- **Task instructions**:
Using the listing below, copy exactly the lines from the one containing "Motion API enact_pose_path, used" to the one containing "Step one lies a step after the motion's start", both lines included, and no others.

+-------+

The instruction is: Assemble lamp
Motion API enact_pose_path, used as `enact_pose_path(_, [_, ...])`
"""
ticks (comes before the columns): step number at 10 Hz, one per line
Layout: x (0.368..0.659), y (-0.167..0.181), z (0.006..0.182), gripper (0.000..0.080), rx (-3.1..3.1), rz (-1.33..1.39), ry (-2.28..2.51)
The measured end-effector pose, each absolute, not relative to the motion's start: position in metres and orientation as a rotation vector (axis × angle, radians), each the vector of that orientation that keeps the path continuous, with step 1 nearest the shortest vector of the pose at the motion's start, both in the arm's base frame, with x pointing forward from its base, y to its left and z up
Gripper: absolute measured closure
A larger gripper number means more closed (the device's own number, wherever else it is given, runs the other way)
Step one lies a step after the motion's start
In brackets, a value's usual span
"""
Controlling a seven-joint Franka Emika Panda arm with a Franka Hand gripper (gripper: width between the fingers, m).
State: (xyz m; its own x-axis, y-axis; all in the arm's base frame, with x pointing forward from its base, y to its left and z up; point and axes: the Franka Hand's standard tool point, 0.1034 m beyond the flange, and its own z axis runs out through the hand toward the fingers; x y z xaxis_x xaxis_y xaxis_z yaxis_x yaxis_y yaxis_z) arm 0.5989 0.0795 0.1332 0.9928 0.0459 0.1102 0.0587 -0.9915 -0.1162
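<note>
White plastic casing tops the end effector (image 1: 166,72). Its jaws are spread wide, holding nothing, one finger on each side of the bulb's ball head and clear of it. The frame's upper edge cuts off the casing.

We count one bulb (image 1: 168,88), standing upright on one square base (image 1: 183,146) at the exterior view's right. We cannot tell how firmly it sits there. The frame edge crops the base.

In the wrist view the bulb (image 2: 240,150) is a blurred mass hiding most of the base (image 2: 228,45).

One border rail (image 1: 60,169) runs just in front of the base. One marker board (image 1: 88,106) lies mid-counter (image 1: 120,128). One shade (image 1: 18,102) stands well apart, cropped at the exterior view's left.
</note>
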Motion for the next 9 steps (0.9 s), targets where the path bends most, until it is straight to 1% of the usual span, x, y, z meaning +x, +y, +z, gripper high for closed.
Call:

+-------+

- **Exercise result**:
Motion API enact_pose_path, used as `enact_pose_path(_, [_, ...])`
"""
ticks (comes before the columns): step number at 10 Hz, one per line
Layout: x (0.368..0.659), y (-0.167..0.181), z (0.006..0.182), gripper (0.000..0.080), rx (-3.1..3.1), rz (-1.33..1.39), ry (-2.28..2.51)
The measured end-effector pose, each absolute, not relative to the motion's start: position in metres and orientation as a rotation vector (axis × angle, radians), each the vector of that orientation that keeps the path continuous, with step 1 nearest the shortest vector of the pose at the motion's start, both in the arm's base frame, with x pointing forward from its base, y to its left and z up
Gripper: absolute measured closure
A larger gripper number means more closed (the device's own number, wherever else it is given, runs the other way)
Step one lies a step after the motion's start

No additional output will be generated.